:: WHAT IS BEING ASKED ::
Please copy each line of the listing that includes the string "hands".

:: EXCERPTED RECORDS ::
────────────────

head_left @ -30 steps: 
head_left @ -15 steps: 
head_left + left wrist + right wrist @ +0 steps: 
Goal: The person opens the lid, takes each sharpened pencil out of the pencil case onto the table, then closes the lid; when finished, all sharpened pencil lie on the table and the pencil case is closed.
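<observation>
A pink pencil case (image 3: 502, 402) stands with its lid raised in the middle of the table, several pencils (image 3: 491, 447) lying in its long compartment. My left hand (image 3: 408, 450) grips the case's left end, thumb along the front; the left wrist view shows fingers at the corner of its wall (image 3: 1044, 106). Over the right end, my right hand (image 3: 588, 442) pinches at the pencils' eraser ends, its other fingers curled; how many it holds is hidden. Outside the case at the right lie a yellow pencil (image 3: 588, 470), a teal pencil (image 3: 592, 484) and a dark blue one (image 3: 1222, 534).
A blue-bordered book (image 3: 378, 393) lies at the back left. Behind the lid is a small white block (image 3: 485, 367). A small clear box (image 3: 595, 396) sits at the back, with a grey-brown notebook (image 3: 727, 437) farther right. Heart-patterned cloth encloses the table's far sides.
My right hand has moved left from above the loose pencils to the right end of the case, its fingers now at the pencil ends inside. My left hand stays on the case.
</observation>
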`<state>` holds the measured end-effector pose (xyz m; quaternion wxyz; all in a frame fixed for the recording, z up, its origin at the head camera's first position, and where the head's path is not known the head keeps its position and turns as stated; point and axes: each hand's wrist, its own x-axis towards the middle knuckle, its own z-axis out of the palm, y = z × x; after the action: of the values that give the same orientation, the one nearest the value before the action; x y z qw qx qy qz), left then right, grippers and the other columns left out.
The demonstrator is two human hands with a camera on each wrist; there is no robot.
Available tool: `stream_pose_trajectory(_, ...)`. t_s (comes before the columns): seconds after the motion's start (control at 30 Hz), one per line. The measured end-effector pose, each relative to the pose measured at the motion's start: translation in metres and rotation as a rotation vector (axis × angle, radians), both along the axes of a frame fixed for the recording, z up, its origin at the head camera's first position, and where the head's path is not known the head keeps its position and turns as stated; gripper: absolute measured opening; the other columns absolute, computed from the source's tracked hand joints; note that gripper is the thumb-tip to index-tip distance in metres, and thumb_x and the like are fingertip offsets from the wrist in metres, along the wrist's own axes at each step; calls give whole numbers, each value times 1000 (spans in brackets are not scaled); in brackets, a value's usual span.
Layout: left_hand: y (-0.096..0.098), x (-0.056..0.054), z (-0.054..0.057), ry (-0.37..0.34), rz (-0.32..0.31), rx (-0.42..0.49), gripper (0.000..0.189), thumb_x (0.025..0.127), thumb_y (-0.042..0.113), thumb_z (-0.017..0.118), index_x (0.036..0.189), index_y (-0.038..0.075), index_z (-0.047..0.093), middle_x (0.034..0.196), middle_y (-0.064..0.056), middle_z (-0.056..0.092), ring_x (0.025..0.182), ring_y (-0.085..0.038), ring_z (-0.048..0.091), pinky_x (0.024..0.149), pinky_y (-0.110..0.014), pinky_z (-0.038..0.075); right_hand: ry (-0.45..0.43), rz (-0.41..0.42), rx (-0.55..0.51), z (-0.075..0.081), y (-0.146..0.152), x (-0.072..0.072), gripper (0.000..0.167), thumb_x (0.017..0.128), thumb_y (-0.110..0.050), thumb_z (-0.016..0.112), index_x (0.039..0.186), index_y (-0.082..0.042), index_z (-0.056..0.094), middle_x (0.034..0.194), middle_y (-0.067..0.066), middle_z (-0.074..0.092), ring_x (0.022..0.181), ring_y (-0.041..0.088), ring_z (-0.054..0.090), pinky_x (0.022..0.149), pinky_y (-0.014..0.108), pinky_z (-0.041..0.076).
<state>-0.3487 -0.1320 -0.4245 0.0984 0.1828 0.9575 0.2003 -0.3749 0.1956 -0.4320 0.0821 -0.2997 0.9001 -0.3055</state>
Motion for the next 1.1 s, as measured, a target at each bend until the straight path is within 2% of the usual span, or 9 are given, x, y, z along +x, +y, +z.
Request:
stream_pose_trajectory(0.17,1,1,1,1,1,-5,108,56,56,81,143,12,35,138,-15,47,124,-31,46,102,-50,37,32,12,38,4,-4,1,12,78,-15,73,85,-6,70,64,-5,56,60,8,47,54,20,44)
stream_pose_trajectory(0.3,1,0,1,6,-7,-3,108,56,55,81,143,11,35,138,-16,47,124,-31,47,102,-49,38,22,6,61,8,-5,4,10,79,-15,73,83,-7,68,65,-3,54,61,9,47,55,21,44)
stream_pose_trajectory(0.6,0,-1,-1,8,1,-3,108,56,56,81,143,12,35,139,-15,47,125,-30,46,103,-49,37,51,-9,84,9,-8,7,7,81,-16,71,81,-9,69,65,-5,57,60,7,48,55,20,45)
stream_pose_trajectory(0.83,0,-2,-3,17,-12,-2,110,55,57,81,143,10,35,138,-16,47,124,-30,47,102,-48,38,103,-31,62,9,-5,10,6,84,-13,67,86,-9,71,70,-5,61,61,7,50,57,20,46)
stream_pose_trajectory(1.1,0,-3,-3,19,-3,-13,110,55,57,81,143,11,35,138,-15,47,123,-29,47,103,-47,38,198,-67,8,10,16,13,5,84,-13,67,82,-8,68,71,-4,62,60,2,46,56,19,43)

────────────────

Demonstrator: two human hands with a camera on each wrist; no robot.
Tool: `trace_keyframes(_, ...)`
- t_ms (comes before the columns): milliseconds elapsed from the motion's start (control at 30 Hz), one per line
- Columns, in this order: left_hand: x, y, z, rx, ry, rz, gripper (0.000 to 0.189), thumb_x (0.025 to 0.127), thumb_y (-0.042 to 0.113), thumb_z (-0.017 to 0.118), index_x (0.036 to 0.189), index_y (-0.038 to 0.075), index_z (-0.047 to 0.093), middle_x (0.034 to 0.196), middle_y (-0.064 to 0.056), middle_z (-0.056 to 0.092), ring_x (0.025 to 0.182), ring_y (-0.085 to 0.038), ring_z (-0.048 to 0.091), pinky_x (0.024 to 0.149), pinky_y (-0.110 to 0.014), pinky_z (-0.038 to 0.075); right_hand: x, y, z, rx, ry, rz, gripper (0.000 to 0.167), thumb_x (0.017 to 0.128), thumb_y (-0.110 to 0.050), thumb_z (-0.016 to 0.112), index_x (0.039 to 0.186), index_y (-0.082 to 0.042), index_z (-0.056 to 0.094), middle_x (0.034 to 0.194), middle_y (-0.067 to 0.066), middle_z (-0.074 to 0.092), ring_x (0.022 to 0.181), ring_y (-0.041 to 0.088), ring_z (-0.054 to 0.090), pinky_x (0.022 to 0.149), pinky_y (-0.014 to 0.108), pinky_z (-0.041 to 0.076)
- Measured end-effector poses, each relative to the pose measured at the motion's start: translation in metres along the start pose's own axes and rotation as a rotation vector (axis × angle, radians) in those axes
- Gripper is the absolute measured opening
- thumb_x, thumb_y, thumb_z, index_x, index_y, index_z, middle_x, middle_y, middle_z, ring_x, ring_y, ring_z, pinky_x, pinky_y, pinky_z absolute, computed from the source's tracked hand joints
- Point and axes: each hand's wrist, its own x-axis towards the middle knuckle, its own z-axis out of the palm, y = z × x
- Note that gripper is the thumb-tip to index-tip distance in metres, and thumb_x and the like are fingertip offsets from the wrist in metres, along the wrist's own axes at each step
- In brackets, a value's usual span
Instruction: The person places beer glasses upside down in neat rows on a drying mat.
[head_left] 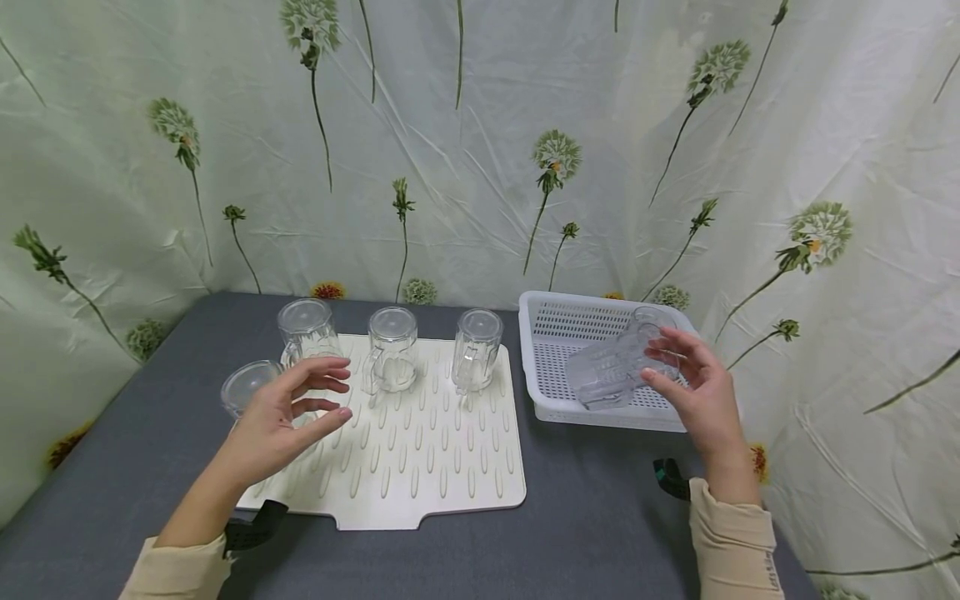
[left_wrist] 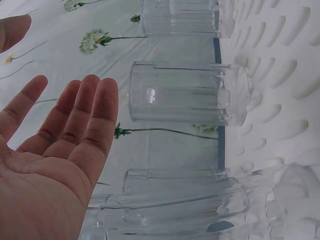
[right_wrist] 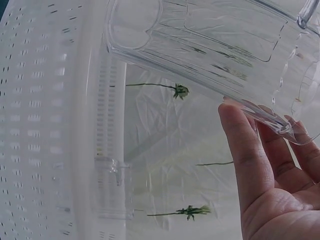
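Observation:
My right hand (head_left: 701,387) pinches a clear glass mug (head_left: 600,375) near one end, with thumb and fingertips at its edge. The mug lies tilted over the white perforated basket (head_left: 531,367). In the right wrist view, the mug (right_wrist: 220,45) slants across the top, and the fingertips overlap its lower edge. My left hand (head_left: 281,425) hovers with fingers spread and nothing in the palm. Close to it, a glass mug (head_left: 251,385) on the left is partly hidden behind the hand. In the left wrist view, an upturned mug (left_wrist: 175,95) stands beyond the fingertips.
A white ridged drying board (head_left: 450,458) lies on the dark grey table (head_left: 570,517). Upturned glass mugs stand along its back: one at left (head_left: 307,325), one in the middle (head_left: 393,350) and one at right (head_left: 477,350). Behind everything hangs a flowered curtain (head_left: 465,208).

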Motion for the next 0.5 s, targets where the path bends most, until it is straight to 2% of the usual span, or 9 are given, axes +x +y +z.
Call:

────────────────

:: REPLY TO THE TASK ::
The demonstrator is two human hands with a camera on each wrist; there is no robot.
Demonstrator: two human hands with a camera on each wrist; no robot.

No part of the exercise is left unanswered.